(Task directions)
Please retype, word for word, the line containing "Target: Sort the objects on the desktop" and every line after it through the end of the records, leaving out all pictures.

Collected data
Start of Block
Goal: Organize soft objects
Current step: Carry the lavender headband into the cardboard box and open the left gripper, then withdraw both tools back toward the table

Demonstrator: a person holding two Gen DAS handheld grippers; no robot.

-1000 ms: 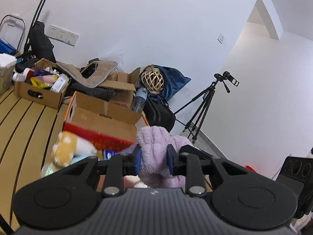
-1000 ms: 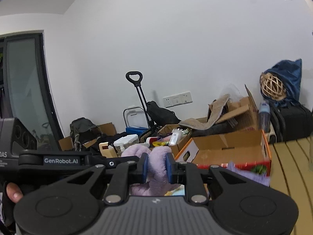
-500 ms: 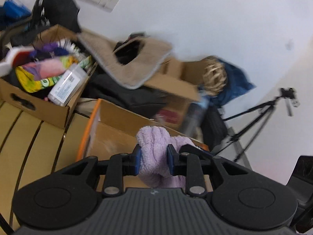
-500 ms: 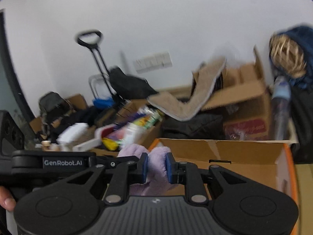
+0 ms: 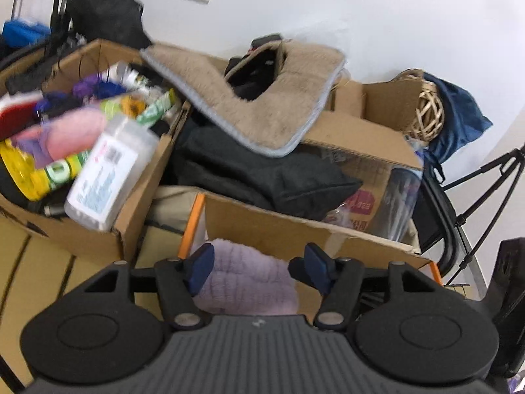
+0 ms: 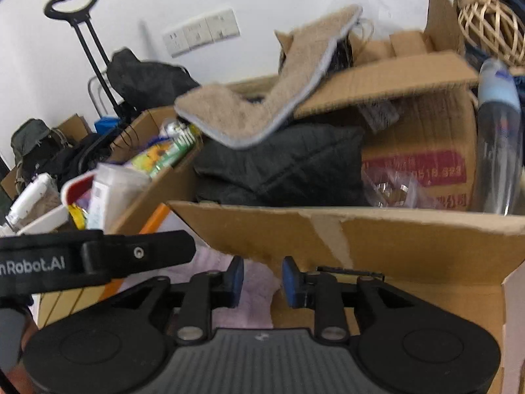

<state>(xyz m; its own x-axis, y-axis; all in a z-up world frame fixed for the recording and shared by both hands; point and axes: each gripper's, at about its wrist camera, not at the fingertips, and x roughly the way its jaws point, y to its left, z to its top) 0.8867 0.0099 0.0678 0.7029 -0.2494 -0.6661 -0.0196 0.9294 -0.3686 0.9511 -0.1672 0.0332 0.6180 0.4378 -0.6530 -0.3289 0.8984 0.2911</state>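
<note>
Crowding white wall (image 5: 377, 16): cardboard boxes (image 5: 328, 239) etc.

Left wrist view: mounted behind the left gripper (image 5: 257, 267), facing forward and downward, close over the open cardboard box (image 5: 295, 229); right wrist view: likewise behind the right gripper (image 6: 262, 280), close to the same box (image 6: 361, 229), from further right; both share the beige mat (image 5: 262, 98) (image 6: 256, 108), black cushion (image 5: 262, 174) (image 6: 285, 164) and wall.
</note>
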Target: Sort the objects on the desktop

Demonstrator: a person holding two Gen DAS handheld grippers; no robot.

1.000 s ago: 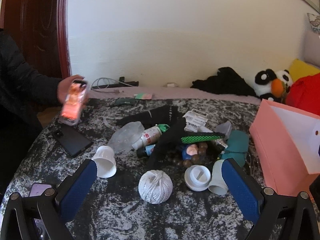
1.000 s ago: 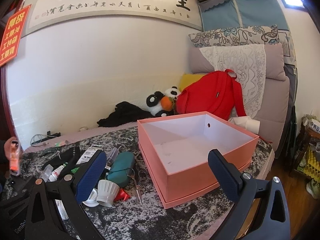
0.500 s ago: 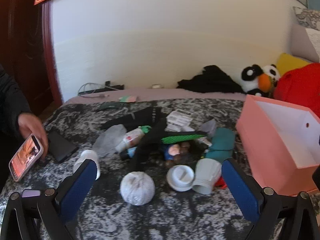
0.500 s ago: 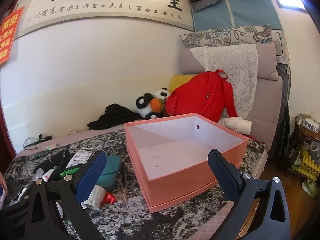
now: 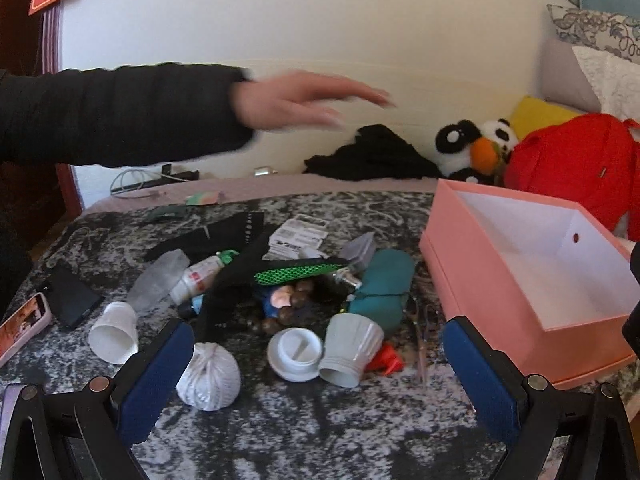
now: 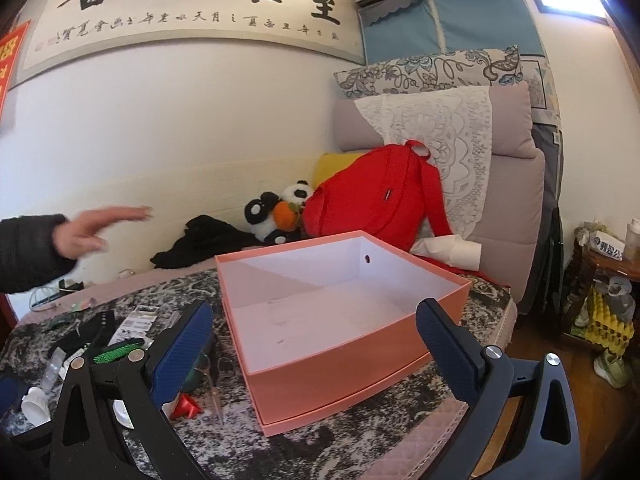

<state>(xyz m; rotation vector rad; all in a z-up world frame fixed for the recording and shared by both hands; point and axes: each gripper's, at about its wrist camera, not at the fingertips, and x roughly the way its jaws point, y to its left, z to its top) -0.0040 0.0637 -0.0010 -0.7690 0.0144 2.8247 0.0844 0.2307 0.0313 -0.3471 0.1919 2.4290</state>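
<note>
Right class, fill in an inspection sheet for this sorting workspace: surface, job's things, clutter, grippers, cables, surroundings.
Surface: mottled black-and-white cloth, pile at its centre.
Job's things: pink box open, nothing inside; white string ball, white cup, teal pouch, small scissors lie loose.
Clutter: two phones at the left edge.
Grippers: left gripper and right gripper, jaws open, holding nothing.
Cables: white cable by the wall.
Surroundings: bare hand over the pile, blurred; panda toy; red backpack.
</note>
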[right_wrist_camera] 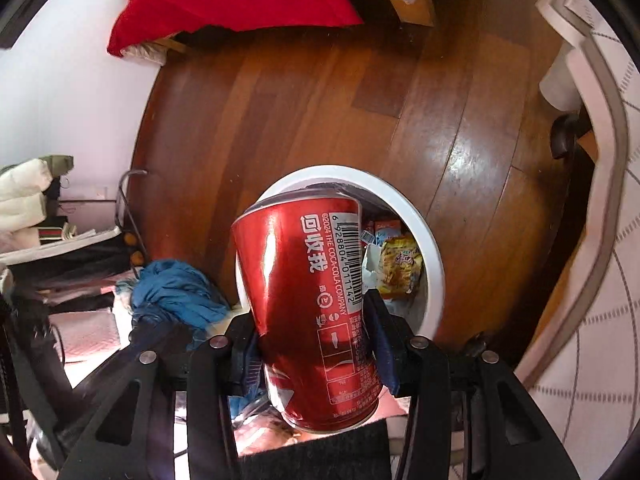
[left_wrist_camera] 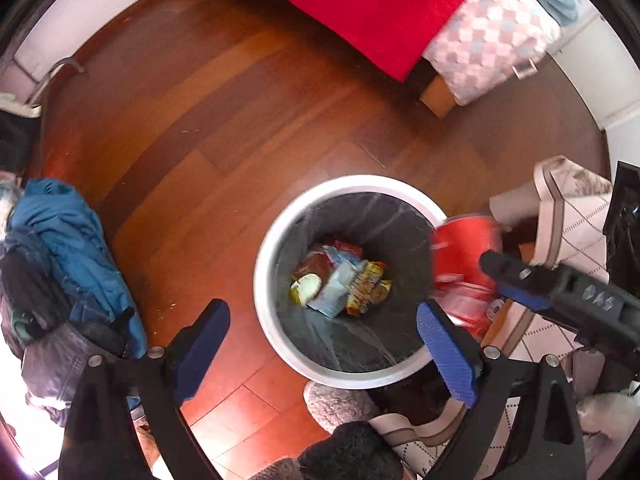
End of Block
(Solution to the exercise)
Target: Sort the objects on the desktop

Demonstrator: a person holding two Gen DAS handheld grippers; no robot.

1.000 s ago: 
1.000 s ago: 
0.500 s ago: 
0.500 s ago: 
now: 
now: 

<state>(xyz m; rotation vector rad; all in a z-up world frame fixed for the recording and shared by both hands; point and axes: each gripper's, at about its wrist camera, not at the fingertips, and x roughly the way its jaws point, y to its left, z to its top) -0.0040 0.0637 -0.0010 -0.7690 0.0144 2.8247 0.0844 0.2307 0.0313 -0.3471 0.1919 2.4290</state>
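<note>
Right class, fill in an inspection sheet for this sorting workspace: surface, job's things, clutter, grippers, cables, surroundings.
Surface: mottled black-and-white cloth, pile at its centre.
Job's things: pink box open, nothing inside; white string ball, white cup, teal pouch, small scissors lie loose.
Clutter: two phones at the left edge.
Grippers: left gripper and right gripper, jaws open, holding nothing.
Cables: white cable by the wall.
Surroundings: bare hand over the pile, blurred; panda toy; red backpack.
</note>
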[right_wrist_camera] 
[left_wrist_camera] 

Nothing else is needed to complete the exercise.